Re: [RFC] Scheduler queue implementation ...

From: Davide Libenzi (
Date: Sun Dec 09 2001 - 21:36:28 EST

On Mon, 10 Dec 2001, Alan Cox wrote:

> > Alan, you're mixing switch mm costs with cache image reload ones.
> > Note that equal mm does not mean matching cache image, at all.
> They are often close to the same thing. Take a look at the constraints
> on virtually cached processors like the ARM where they _are_ the same thing.
> Equal mm for cpu sucking tasks often means equal cache image. On the other
> hand unmatched mm pretty much definitively says "doesnt matter". The cost
> of getting the equal mm/shared cache case wrong is too horrific to handwave
> it out of existance using academic papers.

This is very difficult to prove and heavily depend on the application
Anyway i was just thinking that, if we scan the cpu bound queue like
usual, by correctly sorting out mm related tasks, we're going to blend
this time ( about 2.9us with rqlen=32 on a dual PIII 733, std scheduler )
inside the cpu bound average run time ( 30-60ms ).
This means ~ 0.005%

> > By having only two queues maintain the implementation simple and solves
> > 99% of common/extraordinary cases.
> > The cost of a tlb flush become "meaningful" for I/O bound tasks where
> > their short average run time is not sufficent to compensate the tlb flush
> > cost, and this is handled correctly/like-usual inside the I/O bound queue.
> You don't seem to solve either problem directly.
> Without per cpu queues you spend all your time bouncing stuff between
> processors which hurts. Without multiple queues for interactive tasks you
> walk the interactive task list so you don't scale. Without some sensible
> handling of mm/cpu binding you spend all day wasting ram bandwidth with
> cache writeback.

It has two queues ( cpubound + iobound-rttasks ) per CPU, as i wrote in my
previous message.
By having split in a multi-queue model plus having a separate queue for
iobound tasks, i think it'll scale pretty well indeed.
Two queues against N means even a lower scheduler memory footprint.
The whole point is to understand where greater optimizations will not pay
for the greater complexity ( plus D/I cache footprint ).

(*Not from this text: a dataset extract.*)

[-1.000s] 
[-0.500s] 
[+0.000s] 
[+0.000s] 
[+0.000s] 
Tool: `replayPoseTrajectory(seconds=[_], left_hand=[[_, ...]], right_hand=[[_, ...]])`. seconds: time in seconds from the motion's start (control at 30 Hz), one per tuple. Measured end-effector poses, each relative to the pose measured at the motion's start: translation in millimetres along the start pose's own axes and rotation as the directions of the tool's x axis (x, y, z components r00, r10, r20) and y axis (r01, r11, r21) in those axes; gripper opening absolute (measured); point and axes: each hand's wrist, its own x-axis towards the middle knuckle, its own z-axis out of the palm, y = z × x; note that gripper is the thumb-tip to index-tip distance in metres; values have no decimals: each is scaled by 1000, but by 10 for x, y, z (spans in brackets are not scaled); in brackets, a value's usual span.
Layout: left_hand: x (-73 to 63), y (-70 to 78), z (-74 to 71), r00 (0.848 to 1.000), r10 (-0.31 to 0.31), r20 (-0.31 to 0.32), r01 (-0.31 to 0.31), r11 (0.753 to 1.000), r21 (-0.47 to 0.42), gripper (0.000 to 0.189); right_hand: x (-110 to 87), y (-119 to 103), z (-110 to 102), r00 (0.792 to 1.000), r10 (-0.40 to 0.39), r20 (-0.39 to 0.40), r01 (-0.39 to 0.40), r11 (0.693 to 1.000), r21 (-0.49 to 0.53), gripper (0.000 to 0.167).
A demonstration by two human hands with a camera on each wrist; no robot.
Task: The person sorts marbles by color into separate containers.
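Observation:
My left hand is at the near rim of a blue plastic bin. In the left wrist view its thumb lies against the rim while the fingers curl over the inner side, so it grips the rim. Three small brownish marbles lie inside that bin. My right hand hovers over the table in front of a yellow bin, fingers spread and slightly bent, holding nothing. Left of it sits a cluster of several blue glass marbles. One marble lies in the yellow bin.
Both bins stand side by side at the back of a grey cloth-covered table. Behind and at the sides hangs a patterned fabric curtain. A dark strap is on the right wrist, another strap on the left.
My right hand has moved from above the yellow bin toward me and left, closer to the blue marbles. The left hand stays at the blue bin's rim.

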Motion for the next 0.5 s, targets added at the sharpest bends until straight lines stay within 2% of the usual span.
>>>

> The single cpu sucker queue is easy, the cost of merging mm equivalent tasks
> in that queue is almost nil. Priority ordering interactive stuff using
> several queues is easy and very cheap if you need it (I think you do hence
> I have 7 priority bands and you have 1). In all these cases the hard bits
> end up being
> On a wake up which cpu do you give a task ?

The multi queue scheduler is not like the old one where the bunch of
running tasks virtually own to all cpu.
In a multi queue scheduler tasks are _local_by_default_.

> When does an idle cpu steal a task, who from and which task ?
> How do I define "imbalance" for cpu load balancing ?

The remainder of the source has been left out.